• _SOURCE DATA_:
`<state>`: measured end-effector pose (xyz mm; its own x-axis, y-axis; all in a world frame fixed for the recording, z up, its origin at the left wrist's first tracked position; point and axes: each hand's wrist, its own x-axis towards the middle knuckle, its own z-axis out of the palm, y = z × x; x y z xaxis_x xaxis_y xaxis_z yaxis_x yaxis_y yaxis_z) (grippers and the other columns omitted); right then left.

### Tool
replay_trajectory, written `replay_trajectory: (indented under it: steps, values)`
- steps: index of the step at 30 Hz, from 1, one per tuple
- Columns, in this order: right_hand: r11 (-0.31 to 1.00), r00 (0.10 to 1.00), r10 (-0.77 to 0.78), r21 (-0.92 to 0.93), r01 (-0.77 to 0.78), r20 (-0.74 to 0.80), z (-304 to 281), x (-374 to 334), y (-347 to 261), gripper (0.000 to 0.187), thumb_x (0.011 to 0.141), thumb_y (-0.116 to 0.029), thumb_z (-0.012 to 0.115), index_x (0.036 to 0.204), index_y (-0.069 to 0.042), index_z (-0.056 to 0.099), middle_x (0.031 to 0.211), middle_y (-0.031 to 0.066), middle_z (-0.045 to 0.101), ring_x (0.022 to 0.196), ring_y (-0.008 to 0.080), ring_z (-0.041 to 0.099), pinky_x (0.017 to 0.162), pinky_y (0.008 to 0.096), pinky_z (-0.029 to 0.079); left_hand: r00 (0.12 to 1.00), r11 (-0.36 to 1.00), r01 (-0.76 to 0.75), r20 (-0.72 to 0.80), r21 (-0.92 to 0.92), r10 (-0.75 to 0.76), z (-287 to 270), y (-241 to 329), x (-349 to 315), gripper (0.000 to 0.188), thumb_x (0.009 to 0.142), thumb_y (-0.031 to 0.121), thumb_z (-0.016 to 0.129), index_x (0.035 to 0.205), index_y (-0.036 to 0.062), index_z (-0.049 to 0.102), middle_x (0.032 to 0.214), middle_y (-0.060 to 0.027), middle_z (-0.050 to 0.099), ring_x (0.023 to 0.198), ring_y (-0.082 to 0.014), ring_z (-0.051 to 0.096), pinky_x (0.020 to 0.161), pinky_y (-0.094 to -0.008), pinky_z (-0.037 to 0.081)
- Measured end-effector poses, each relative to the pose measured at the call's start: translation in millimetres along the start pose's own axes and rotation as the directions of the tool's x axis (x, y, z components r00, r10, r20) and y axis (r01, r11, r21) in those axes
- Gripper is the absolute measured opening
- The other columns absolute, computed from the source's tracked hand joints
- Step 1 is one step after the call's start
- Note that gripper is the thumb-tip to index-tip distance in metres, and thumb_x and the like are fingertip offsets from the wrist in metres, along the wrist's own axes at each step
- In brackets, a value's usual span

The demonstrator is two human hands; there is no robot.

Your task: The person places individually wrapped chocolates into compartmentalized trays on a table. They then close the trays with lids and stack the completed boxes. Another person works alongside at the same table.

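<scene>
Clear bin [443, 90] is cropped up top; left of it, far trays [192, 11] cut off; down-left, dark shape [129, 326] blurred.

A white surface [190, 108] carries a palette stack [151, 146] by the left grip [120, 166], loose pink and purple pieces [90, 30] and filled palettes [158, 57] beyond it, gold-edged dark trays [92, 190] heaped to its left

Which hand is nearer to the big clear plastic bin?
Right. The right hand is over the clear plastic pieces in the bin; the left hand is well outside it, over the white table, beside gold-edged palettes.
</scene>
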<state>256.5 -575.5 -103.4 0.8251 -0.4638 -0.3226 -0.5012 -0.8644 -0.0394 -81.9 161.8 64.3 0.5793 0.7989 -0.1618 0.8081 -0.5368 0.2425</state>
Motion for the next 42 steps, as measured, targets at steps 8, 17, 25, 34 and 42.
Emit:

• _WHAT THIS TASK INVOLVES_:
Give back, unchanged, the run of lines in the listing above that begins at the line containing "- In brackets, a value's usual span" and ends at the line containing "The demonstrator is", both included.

• _RESPONSE_:
- In brackets, a value's usual span

The demonstrator is two human hands; there is no robot.

No further output is expected for this exercise.